From pivoting services and business models to hitting a £3m turnover and losing her co-founder, Pink Spaghetti’s Caroline Gowing knows what resilience looks like.

Pink Spaghetti – it’s a name that sticks in the mind, and not one you’d automatically assume belongs to an award-winning small business support firm with a £3m turnover. But it does. 

Launched in 2009 and franchised in 2012, its virtual assistants pick up the slack for busy small business entrepreneurs, offering them everything from inbox management to social media support. The firm has been on quite a journey over the past seventeen years; it has pivoted its services, hit a multi-million turnover rate, has a client relationship that is nearly as old as the business itself, and has, very sadly, weathered the tragedy of personal loss. 

The story began in 2009 when Caroline Gowing and Vicky Matthews, two female professionals and friends with young children, were facing a personal and professional crossroads. 

From a crossroads crisis to a business

Gowing, a consultant, wondered whether she should take another contract while Matthews had just accepted voluntary redundancy; the big question of what was next hung over the pair. Then came that wonderful eureka moment for starting a business, let’s call it Pink Spaghetti 1.0: “We started as a home PA service, not a small business PA service,” explains Gowing.

Co-founders Gowing (right) and Matthews (left).

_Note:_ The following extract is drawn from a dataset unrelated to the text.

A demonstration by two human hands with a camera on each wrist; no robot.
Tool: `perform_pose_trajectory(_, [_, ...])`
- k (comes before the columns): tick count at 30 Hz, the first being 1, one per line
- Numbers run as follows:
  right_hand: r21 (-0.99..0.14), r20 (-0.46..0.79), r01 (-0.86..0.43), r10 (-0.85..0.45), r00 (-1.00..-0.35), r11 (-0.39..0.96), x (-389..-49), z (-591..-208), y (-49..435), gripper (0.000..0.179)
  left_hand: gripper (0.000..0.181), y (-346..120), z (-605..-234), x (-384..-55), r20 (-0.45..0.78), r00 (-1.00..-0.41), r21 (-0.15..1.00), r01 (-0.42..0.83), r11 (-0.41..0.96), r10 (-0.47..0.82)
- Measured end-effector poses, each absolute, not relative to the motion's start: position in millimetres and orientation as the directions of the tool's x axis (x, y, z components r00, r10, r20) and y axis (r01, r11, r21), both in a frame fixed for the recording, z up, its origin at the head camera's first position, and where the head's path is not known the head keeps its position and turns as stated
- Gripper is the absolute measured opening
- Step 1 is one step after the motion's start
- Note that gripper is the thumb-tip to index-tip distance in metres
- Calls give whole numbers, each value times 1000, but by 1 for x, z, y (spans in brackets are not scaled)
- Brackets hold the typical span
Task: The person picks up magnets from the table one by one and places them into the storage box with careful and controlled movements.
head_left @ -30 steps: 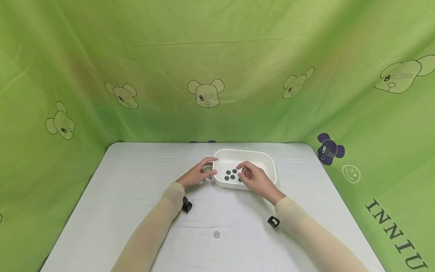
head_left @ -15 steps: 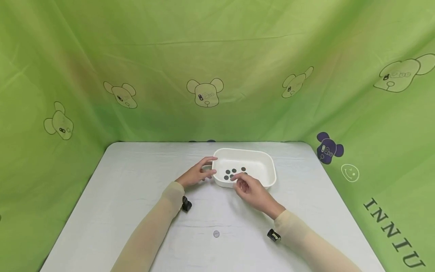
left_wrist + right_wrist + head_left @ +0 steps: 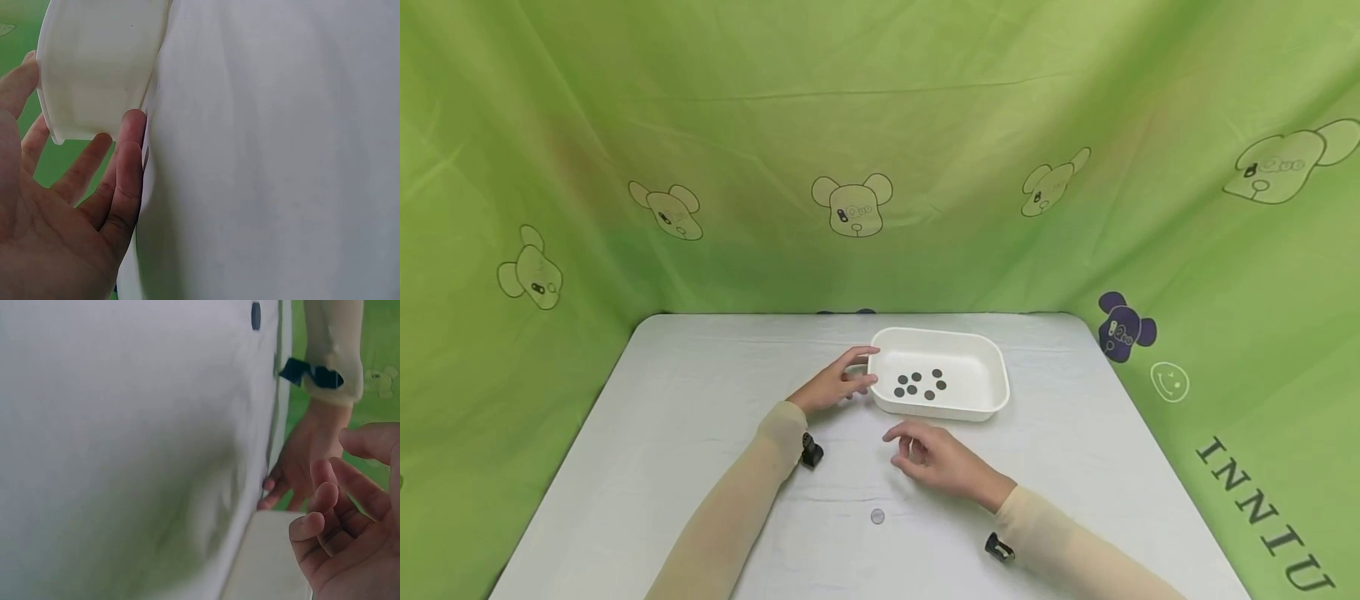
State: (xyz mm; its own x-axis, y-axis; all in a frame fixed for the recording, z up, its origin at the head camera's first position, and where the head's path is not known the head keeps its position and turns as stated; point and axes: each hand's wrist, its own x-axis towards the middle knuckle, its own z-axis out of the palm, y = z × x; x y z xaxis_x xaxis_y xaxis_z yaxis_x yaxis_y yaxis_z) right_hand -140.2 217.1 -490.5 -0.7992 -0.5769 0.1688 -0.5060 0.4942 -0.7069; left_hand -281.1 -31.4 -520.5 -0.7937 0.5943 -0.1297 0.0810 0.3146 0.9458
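Note:
My left hand [image 3: 832, 387] rests at the left end of a white rectangular plastic bin [image 3: 977, 379], its fingers spread and fingertips at the rim. In the left wrist view, the fingers of the left hand [image 3: 69, 206] lie against the outside of the bin's end wall [image 3: 94, 94]. Several dark, coin-like discs [image 3: 916, 377] lie flat in the left half of the bin. In front of the bin my right hand [image 3: 943, 461] hovers over the table, fingers loosely bent, holding nothing. A greyish, coin-like disc [image 3: 877, 517] lies on the table nearer me, lower left of that hand.
The table [image 3: 700, 375] has a pale cloth cover with slight creases. Green printed curtains [image 3: 850, 125] enclose its back and sides. A black wrist device [image 3: 812, 451] is on the left sleeve, and another black device [image 3: 999, 547] is on the right.
My right hand has withdrawn from the bin toward me and slightly left, uncovering the discs inside. Left hand and bin stay almost in place.

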Motion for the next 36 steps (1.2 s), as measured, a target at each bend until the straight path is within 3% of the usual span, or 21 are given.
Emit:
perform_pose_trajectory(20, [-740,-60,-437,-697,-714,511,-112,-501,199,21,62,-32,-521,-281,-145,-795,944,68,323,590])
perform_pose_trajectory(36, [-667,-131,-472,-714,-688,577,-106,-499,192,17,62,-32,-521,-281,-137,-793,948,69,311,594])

“As two busy mums with corporate careers, we never had enough time to do anything, but we were always the organised ones. We were the researchers, the bookers of restaurants, nights out, and holidays with our families. We knew we had those skills and loved doing those things. We also felt that we were going to help other parents and be a kind of concierge service, but not for the people that already had the high-end concierge service, for the normal, hardworking people, who had kids, pressures of time.” 

Once the co-founders realised that several of these hardworking parent clients had their own small businesses to run, Pink Spaghetti, named after their children’s favourite food and colour, moved into the small business support space. “The daily grind does hold people back,” Gowing admits. “We do what the business owner could do if they had the time. It doesn’t matter what that business is, 80% of the background is the same, and that’s where we can add value.”

The firm has captured a clever part of the virtual business assistance market, meaning it isn’t in direct competition with specialist agencies in terms of services or pricing: “Most of the people we deal with don’t have £1,500, £2,000 a month to be spending on that,” says Gowing.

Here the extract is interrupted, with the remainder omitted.